The scenes of Mozart’s death are the best in the film, playing at different levels. On one hand, Salieri is “winning” because Mozart is dying. On the other hand, Salieri loses because Mozart’s Requiem, which he has dictated to Salieri while dying and which Salieri had planned to pass off as his own, has been confiscated by Mozart’s wife (Elizabeth Berridge). Salieri wants Mozart to die because Mozart’s life and art are like a curse to him. But, as Mozart dictates to Salieri, as Salieri works in the presence of genius, there is also part of him that wants Mozart to live and continue creating the work that only he is able to produce. At some level, Salieri knows even before the deed is done that his rival’s death will solve nothing for him, but once the course is set, it must be followed through to its end.

There is a lot of darkness and pathos in Amadeus, but there is a great deal of joy as well. As a matter of fact, for a story about one composer who slowly goes mad and another who drives himself to an early and tragic death, this film is a lot of fun. The Mozart who is presented to us is like a modern day rock star who gains fame too easily at too young an age, overindulges in all manner of vice, and burns himself out – but, boy, does he have a good time doing it. Further adding to the rock star image is the punk aesthetic at play in the way Mozart is costumed, most notably in his wigs which are a shade of pink in contrast to the white wigs worn by everyone else. The impression that the film leaves you with is that Mozart was a fun guy who valued a good time over everything else and just didn’t know when to say when, and Hulce plays this aspect of the character for everything that it’s worth. There are more serious moments as well – when he’s dying, when he’s defending his music against critics – but for the most part, Mozart is at the center of all good times, of all laughter, of all ecstasy. Meanwhile, Salieri broods in the corner.

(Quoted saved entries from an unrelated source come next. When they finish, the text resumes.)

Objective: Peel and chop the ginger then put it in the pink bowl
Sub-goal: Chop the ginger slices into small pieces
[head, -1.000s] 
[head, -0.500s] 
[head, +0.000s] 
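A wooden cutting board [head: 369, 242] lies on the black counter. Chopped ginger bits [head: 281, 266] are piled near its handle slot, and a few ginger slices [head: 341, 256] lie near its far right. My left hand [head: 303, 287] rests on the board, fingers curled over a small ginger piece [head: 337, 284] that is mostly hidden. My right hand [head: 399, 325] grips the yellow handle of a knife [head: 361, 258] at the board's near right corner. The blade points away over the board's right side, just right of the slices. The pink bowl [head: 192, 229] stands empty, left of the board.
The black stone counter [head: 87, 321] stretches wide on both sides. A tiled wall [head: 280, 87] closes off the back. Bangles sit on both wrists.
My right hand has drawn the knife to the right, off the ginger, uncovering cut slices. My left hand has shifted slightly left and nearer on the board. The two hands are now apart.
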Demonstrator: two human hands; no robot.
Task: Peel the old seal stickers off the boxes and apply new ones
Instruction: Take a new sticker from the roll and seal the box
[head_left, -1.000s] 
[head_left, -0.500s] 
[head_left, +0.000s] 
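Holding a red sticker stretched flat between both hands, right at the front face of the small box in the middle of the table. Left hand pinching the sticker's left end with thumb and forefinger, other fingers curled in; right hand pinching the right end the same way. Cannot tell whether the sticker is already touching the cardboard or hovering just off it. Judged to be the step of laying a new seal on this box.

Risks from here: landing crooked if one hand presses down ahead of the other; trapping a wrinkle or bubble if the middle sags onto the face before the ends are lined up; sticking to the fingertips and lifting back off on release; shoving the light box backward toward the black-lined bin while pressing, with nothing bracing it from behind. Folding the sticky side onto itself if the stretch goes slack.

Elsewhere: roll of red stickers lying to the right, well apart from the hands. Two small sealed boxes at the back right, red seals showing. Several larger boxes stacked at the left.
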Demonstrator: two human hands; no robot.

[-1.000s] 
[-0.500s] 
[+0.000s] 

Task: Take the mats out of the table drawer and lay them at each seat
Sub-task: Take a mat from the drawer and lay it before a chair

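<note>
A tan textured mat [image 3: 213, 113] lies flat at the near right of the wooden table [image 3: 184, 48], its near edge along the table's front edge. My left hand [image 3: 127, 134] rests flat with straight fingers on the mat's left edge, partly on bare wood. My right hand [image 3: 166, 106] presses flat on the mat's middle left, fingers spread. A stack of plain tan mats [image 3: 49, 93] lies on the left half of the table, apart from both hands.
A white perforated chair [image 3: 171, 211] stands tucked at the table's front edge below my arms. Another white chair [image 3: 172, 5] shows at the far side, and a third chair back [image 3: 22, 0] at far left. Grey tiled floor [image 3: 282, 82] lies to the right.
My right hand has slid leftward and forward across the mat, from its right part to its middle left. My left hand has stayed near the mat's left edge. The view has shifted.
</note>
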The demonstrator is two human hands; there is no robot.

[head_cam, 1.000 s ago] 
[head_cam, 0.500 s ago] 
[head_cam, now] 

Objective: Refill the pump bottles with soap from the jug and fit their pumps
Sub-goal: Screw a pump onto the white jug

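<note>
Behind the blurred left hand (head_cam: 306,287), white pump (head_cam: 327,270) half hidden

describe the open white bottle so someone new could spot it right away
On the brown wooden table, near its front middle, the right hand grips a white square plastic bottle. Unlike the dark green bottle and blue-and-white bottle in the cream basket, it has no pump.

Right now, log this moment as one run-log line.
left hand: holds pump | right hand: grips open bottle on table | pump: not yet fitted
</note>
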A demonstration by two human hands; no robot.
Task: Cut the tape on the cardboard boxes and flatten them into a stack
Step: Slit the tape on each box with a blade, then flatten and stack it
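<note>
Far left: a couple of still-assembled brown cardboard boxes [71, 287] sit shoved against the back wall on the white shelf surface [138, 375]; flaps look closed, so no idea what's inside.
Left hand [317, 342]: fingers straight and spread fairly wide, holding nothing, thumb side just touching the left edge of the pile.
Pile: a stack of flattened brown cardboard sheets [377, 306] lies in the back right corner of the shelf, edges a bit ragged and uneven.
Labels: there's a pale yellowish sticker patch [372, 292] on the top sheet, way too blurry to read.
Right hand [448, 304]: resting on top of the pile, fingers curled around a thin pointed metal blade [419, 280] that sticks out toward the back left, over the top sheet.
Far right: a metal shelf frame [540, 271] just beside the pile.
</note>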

Abraham is pitch perfect as Salieri – alternately smug, envious, vengeful, sorrowful and, finally, mad. The film features one of the best endings in cinema, with Salieri in an insane asylum, being wheeled along a corridor while telling the other patients, “Mediocrities, I absolve you… I absolve you… I absolve you all.” At the end Salieri is free, having absolved himself not for killing Mozart, but for failing to be Mozart. The only downside is that he had to go mad before he was able to do it.

2 comments:

Patricia Perry said...

This is in my Top Five favorite movies of all time for many of the reasons you describe.

Have you see the Director's Cut, with over 20 minutes of film restored? It's interesting - the scenes that were added back actually show much more explicitly how Mozart fell out of favor with Viennese society and into poverty. And they also explain why his wife had such antipathy against Salieri. (It never really made sense to me why she was so angry to find Salieri with her husband near the end of the movie; the restored scenes show what that anger was based on.)

Norma Desmond said...

I haven't seen the Director's Cut, but I've heard about it and it's definitely on my list of movies to seek out (a list which seems to be ever growing).